Loose Cannon: Farewell, My Segmenter (A Sam Chaid Mystery)

Two of the bigger cheeses ever to hail from Lynchburg, TN are Mr. Jerry Falwell and Mr. Jack Daniels. I was closing up one night and planning a social call to the one far more interested in pickling my liver than preserving my soul when I was saved – not that I wanted to be – by a dame walking into my office.

“Are you Sam Chaid?” she asked.

I was, and still am, even if the lettering on my front door says The Segmentation Shamus. But most banks won’t let me cash checks under that moniker, even if I do carry a data card.

A veil hid her facial features, but the outfit she wore showed she was the sort of bedroom furniture found only in the naughtiest Ikea catalogs.

“I’m Alisa Montgomery,” she said. “You used to work with my father, Ward.”

I did indeed, back in the days when I barely had two mailing lists to merge/purge. Years ago, I’d relied on her father to explain the subtleties of wholesale catalog marketing to me. That was before children were part of his personal Wish Book. Now his daughter, all grown up and a business school graduate to boot, stood before me.

“How’s your father, kid?” I asked.

“Not good, Mr. Chaid.

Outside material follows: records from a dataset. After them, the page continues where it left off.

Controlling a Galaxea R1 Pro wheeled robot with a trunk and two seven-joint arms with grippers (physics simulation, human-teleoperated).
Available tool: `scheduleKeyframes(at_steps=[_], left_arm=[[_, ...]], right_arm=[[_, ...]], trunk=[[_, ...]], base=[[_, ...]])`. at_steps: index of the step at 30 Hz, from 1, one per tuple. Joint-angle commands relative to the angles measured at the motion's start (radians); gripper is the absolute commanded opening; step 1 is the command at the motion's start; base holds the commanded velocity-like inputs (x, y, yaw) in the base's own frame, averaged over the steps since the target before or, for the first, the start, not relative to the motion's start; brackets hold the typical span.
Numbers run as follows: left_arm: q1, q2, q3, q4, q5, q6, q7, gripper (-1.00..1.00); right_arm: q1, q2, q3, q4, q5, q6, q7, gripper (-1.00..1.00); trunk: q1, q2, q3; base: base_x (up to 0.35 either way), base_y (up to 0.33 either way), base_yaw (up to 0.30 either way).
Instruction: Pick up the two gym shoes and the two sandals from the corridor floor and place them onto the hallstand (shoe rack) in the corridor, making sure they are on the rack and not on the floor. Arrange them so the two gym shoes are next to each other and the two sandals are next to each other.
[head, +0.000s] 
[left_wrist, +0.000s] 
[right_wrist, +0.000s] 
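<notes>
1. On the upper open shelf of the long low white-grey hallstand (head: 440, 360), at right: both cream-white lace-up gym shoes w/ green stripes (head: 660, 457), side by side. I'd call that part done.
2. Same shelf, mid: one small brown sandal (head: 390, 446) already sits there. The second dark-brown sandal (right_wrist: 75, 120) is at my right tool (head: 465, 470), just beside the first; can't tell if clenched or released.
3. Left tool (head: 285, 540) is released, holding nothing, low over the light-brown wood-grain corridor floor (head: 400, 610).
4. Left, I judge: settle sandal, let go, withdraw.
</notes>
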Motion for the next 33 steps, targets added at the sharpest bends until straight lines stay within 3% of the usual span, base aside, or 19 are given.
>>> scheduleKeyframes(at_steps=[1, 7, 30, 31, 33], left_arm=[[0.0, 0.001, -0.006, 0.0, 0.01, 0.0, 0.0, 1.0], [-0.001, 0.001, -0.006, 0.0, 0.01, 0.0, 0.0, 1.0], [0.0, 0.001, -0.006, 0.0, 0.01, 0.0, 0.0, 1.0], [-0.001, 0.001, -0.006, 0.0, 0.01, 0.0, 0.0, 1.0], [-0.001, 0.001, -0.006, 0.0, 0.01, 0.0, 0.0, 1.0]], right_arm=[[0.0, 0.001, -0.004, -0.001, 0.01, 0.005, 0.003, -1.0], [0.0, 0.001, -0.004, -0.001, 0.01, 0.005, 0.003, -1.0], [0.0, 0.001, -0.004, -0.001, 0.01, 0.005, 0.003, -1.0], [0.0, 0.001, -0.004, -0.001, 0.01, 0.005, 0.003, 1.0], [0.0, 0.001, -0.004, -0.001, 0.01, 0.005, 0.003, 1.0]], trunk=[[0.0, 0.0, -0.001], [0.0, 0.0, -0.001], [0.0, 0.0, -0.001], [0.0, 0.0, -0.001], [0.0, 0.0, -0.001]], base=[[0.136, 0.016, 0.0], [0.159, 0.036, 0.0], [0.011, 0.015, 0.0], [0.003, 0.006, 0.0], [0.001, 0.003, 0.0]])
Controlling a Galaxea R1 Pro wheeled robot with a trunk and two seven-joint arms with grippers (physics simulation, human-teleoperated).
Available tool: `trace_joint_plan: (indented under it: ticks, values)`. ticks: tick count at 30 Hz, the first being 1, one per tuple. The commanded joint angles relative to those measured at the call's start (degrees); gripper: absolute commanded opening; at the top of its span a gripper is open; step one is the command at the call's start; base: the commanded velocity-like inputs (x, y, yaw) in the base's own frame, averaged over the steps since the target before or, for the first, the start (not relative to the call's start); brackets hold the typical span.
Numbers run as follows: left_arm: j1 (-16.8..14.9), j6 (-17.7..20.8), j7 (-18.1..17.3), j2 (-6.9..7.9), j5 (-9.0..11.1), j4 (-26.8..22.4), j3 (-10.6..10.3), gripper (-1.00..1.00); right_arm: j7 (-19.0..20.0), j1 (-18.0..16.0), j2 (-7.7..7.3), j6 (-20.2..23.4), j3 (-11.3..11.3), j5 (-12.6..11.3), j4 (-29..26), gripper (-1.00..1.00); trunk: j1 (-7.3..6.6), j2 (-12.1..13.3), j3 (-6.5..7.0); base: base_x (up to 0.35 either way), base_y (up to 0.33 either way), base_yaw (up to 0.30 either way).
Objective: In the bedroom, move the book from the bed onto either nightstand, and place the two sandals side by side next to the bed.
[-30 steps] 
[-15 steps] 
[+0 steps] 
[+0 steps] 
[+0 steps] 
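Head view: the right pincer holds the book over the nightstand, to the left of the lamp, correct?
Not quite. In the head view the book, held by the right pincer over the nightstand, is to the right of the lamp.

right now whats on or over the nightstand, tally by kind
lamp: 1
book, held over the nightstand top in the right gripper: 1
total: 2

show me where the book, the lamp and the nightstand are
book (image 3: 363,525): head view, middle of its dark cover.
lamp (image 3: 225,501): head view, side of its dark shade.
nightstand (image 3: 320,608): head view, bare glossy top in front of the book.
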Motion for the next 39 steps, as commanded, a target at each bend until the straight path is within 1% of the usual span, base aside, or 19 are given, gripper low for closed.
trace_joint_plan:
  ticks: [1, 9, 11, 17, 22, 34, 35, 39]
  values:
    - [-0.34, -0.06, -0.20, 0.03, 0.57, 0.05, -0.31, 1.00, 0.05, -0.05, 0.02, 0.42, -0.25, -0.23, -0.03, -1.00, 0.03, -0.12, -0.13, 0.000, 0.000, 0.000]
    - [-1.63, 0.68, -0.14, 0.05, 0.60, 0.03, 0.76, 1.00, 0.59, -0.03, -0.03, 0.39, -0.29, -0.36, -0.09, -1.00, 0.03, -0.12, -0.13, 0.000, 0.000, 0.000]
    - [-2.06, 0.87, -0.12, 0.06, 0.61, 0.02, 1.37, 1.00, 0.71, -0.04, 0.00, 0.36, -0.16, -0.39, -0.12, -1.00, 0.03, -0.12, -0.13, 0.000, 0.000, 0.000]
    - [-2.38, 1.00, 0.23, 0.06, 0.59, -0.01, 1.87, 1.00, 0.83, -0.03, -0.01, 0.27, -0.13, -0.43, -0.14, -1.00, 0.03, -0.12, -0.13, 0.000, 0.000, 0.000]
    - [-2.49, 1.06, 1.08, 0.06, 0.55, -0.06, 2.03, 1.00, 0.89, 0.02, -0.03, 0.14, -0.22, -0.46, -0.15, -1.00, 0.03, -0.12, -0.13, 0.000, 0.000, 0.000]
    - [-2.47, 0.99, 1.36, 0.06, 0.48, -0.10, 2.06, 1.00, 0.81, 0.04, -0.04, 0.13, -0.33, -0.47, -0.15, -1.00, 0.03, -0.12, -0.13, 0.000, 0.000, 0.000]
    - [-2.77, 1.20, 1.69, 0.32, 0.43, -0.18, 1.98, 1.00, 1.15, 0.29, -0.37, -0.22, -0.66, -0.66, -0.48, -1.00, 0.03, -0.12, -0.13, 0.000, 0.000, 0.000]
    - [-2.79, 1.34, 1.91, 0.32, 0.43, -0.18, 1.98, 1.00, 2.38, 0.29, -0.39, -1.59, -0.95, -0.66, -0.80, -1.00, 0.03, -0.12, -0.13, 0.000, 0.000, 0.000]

He’s got a rather incapacitating case of what you might call being dead.”

That caught me off guard. I’d last heard from him a half-decade ago, when he sent me a Christmas card addressed in French – a remnant from a failed overseas venture he’d tried. At the time, I was amused at how he’d translated “The Segmentation Shamus” into the Gallic tongue. The local postmaster was less so, and when the card arrived, shortly after Flag Day, it was polybagged with the nastiest letter every written by a postal official.

So it had been a while, but I still wasn’t prepared to hear that Montgomery had gone to his last forwarding address. I asked Alisa what had cancelled him.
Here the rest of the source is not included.